**Required work**
Reproduce exactly, and only, the lines of the material below running from the line bearing "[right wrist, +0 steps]" through the line bearing "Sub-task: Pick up". Leave any pictures out.

**Dataset records**
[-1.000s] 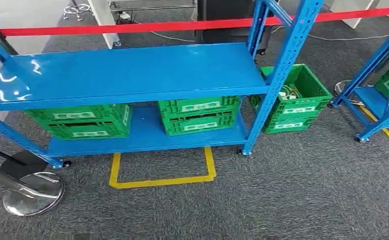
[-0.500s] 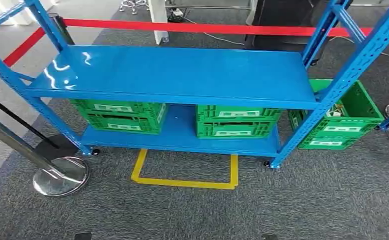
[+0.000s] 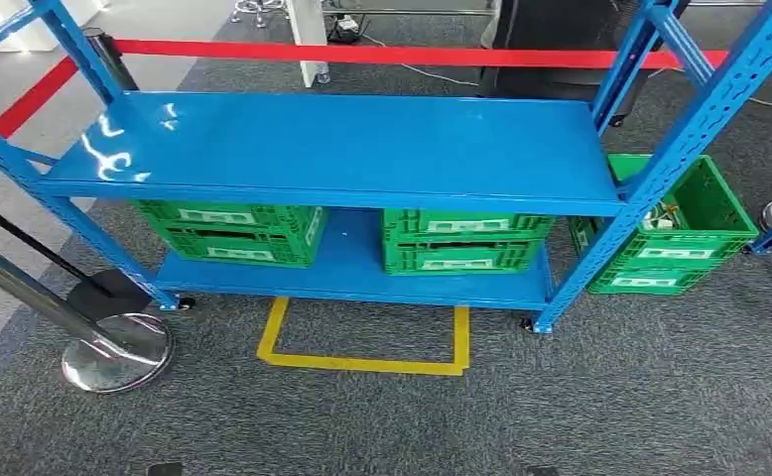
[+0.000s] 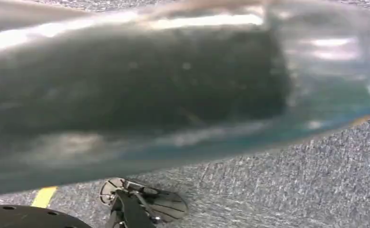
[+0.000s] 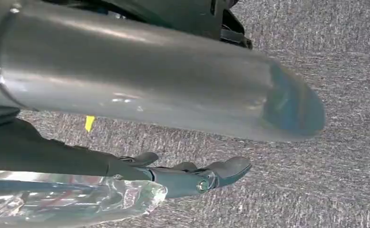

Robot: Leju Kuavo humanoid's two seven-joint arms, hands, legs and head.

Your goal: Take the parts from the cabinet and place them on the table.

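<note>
You've fetched nothing yet: 2 crates sit under the rack; I can't tell either hand's state.

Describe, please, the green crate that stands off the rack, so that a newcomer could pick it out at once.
Find the blue rack with its two shelves. Two green crates sit on its lower shelf; the third green crate stands on the grey carpet just past the rack's right-hand post. Unlike the shelved pair, its open top shows, with small pale parts inside.
</note>
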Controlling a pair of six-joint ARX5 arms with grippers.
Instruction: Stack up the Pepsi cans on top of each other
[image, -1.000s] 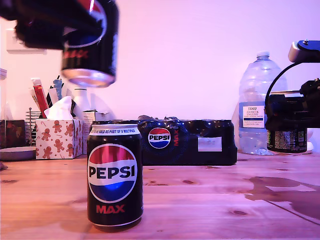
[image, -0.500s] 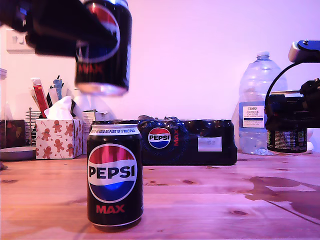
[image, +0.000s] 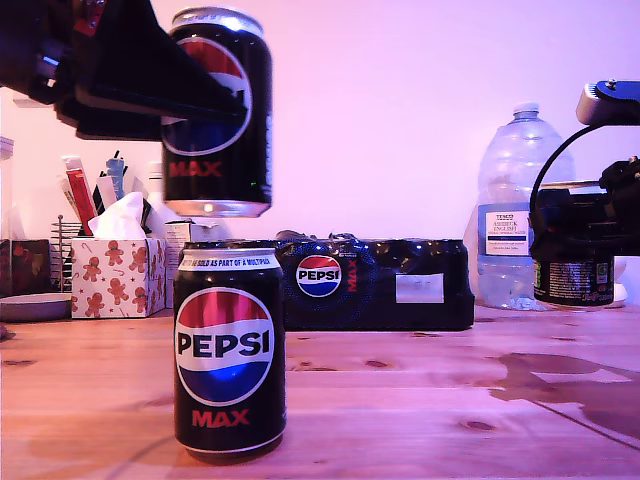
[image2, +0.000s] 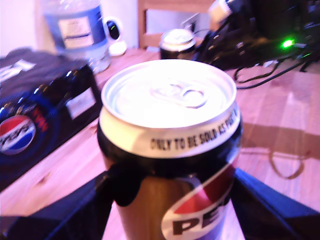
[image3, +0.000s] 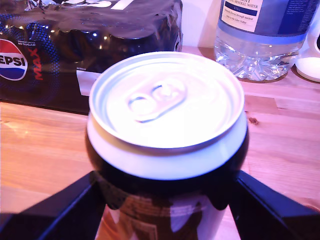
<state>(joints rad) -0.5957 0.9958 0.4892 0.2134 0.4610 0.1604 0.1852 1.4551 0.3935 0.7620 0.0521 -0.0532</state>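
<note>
My first gripper (image: 150, 95) clamps a can (image: 220, 110) just above the desk can (image: 230, 350); centre rims, lower straight. My second gripper (image: 575, 240) grips another can (image: 573, 280).

My first hand (image: 165, 100) holds a Pepsi can (image: 220, 110) just above the standing can (image: 230, 350).
</note>
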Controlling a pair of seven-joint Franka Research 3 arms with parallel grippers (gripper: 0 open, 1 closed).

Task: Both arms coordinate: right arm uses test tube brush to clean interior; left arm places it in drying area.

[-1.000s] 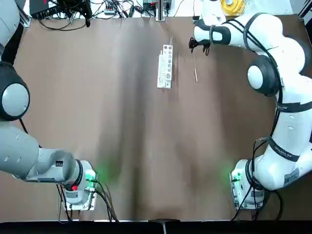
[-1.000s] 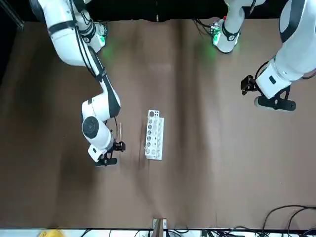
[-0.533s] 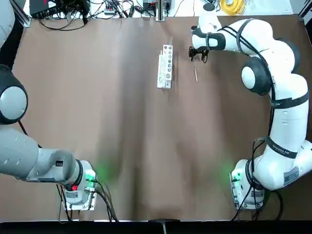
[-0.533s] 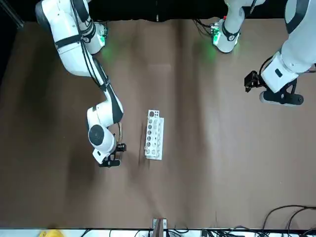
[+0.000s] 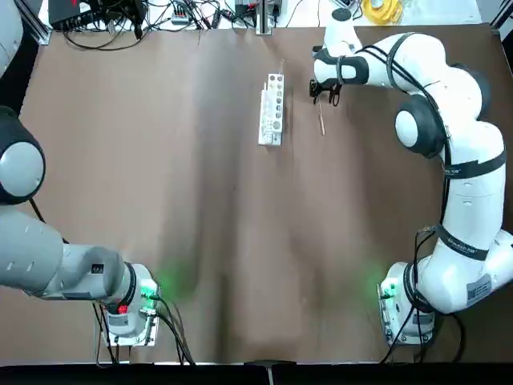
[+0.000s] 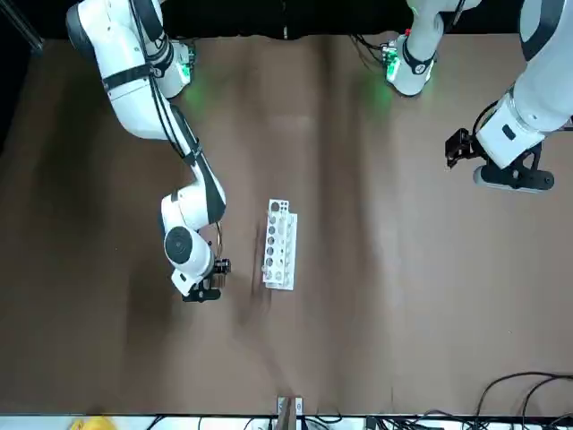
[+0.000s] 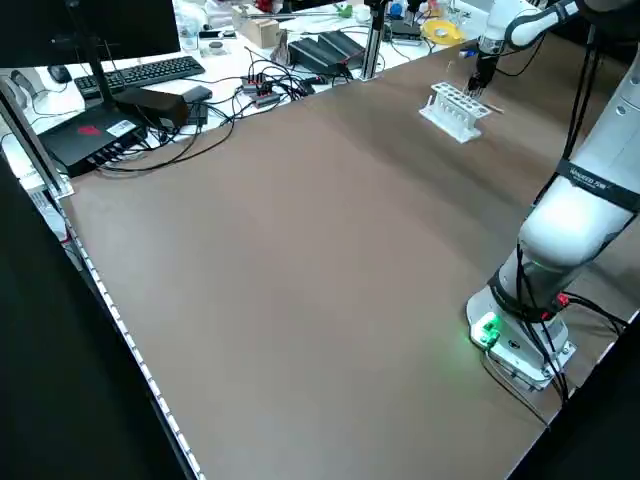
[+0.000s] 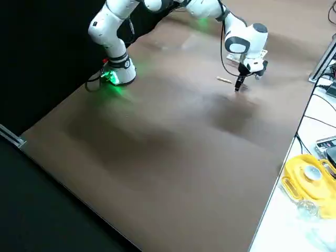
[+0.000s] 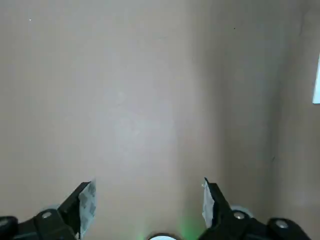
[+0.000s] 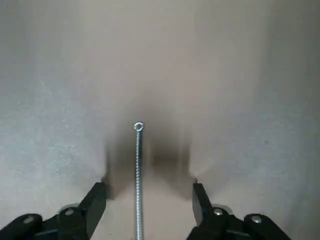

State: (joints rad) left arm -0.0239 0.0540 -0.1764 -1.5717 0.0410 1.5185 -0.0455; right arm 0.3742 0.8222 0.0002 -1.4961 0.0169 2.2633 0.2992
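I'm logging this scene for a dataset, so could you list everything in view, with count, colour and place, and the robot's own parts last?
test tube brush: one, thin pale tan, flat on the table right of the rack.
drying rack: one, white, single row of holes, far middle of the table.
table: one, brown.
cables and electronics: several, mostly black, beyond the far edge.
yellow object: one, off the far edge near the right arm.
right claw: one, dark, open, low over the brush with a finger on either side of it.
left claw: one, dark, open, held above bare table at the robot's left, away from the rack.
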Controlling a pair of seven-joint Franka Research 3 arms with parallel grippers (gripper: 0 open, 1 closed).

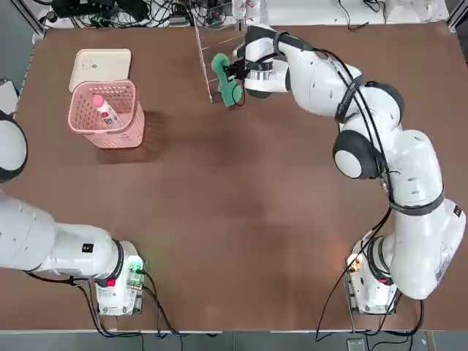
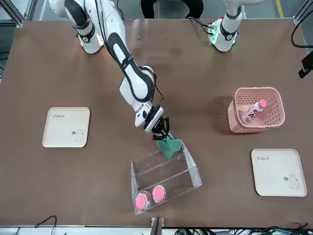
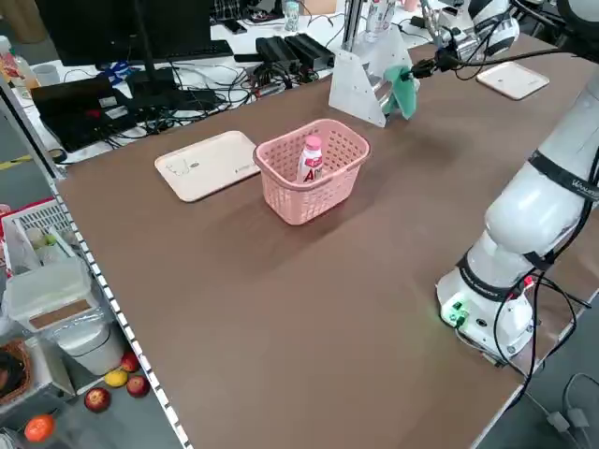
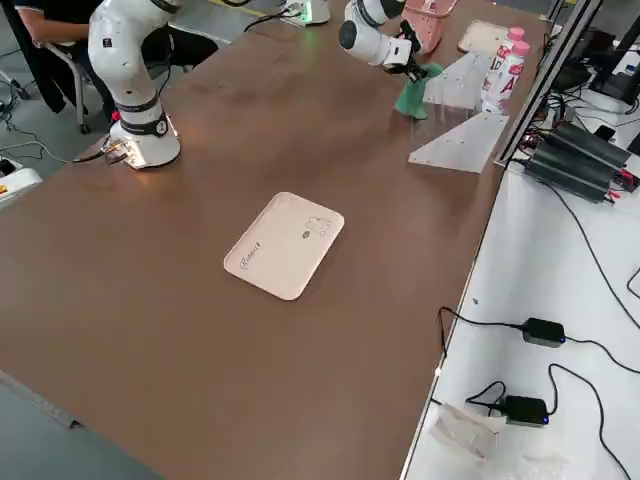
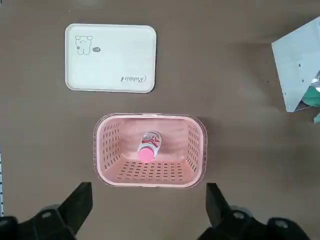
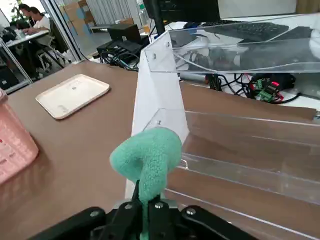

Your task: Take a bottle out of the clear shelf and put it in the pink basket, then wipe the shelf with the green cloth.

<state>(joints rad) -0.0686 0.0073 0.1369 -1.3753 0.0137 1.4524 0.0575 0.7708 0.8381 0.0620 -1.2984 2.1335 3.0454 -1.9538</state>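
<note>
Front view: clear shelf (image 2: 166, 178) sits right ahead of the right gripper (image 2: 161, 131), its fingers pinched tight on the green cloth (image 2: 169, 146), cloth hanging at the shelf's edge. Pink basket (image 2: 255, 115) well off to the side w/ the bottle (image 2: 255, 112) already inside, so wipe step's on. Next: drag cloth across the tiers. Left gripper (image 5: 147, 210) hangs spread wide above the basket, holding nothing.

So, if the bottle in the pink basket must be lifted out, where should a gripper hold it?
Probably just below its pink cap, coming from above: the bottle leans inside the pink basket, cap uppermost, and the lattice walls block a side approach.
</note>
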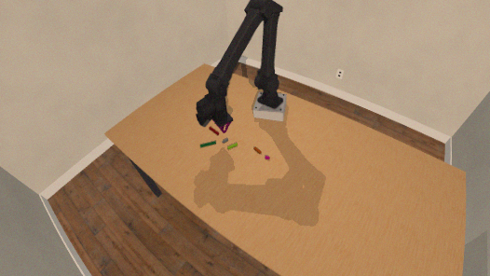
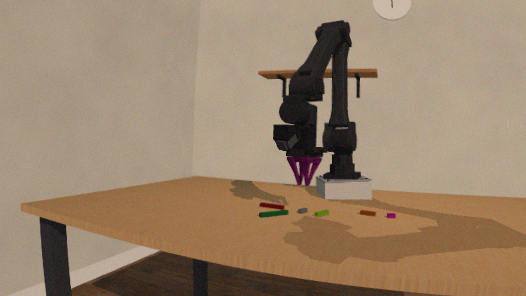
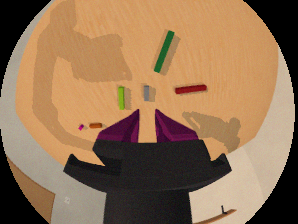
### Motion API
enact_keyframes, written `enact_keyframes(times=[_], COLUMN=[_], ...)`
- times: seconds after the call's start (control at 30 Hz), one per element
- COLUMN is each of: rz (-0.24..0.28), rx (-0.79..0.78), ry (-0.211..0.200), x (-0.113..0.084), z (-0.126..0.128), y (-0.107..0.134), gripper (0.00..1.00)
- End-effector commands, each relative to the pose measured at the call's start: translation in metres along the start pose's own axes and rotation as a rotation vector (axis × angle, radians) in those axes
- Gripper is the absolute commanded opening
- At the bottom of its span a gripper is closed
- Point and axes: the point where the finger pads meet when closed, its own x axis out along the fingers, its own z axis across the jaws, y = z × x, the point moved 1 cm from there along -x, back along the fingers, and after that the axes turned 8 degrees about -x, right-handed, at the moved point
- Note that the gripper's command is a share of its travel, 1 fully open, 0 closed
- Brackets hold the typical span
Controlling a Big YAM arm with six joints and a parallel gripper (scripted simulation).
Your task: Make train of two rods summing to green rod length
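The green rod (image 1: 208, 144) (image 2: 273, 213) (image 3: 164, 52) lies flat, apart from the others. The red rod (image 1: 213, 131) (image 2: 272, 205) (image 3: 190, 89) lies near it at an angle. The short grey rod (image 1: 225, 140) (image 2: 302, 210) (image 3: 146, 93) lies beside the lime rod (image 1: 232, 145) (image 2: 322, 213) (image 3: 121, 98), with a gap between them and roughly parallel in the wrist view. My gripper (image 1: 224, 131) (image 2: 303, 184) (image 3: 147, 112) hangs above the table, its fingers partly open with a narrow gap and nothing between them. In the wrist view the grey rod shows just beyond the fingertips.
The orange rod (image 1: 257, 150) (image 2: 368, 213) (image 3: 95, 125) and the small magenta rod (image 1: 267, 158) (image 2: 391, 215) (image 3: 81, 127) lie apart from the others, near each other with a small gap. The arm's light grey base (image 1: 268, 113) (image 2: 344, 190) stands at the table's back.
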Motion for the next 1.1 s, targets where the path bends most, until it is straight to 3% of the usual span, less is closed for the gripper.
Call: enact_keyframes(times=[0.0, 0.23, 0.6, 0.63, 0.7, 1.07], rz=[-0.036, -0.006, -0.009, -0.029, -0.005, -0.012], rx=[0.006, 0.006, 0.010, 0.011, 0.010, 0.010], ry=[0.002, 0.004, 0.004, 0.003, 0.004, 0.004], x=[-0.005, 0.007, 0.016, 0.012, 0.022, 0.038], z=[0.004, 0.003, 0.002, 0.002, 0.001, 0.000], y=[-0.018, -0.004, -0.006, -0.016, -0.004, -0.007], gripper=[0.22, 0.22, 0.22, 0.22, 0.22, 0.22])
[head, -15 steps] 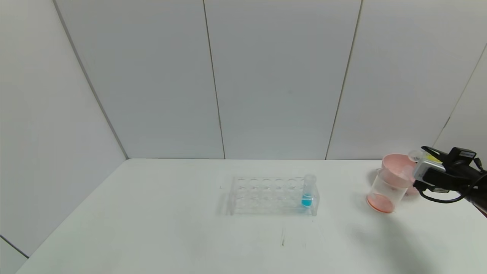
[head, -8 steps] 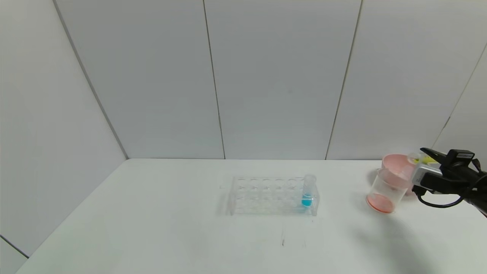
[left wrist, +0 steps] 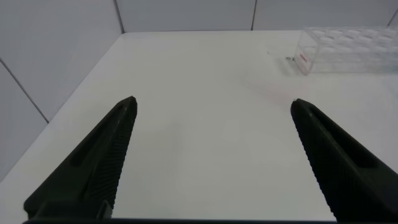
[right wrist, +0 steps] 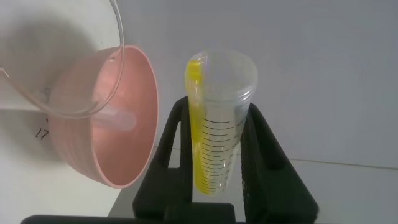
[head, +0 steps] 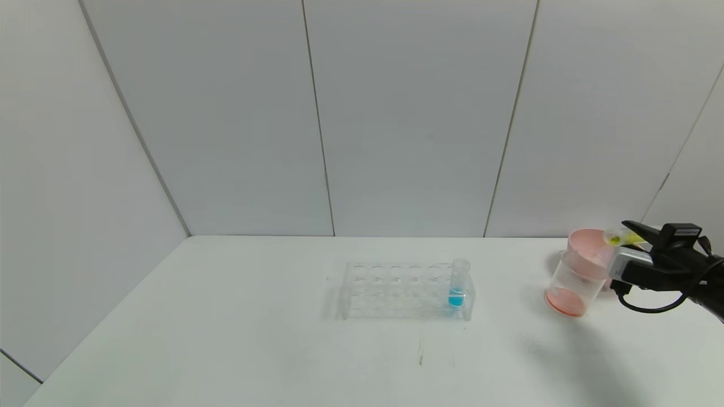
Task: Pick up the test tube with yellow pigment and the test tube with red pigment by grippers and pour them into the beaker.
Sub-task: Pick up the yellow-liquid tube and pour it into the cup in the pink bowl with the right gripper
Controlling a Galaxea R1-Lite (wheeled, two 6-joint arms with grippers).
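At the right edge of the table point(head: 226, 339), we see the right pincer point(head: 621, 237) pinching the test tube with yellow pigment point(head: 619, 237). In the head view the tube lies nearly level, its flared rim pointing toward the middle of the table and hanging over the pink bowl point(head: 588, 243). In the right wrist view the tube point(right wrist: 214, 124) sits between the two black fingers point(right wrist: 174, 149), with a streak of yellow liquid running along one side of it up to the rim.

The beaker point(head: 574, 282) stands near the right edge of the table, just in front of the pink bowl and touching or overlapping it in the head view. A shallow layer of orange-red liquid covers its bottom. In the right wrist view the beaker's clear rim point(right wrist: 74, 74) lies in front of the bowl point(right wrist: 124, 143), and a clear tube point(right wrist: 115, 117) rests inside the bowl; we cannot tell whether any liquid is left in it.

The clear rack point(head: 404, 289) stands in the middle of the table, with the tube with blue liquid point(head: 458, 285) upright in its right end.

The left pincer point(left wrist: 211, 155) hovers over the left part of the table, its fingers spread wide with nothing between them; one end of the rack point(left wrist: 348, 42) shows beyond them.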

**Exercise answer**
[right wrist, +0 steps] 
[head, +0 steps] 
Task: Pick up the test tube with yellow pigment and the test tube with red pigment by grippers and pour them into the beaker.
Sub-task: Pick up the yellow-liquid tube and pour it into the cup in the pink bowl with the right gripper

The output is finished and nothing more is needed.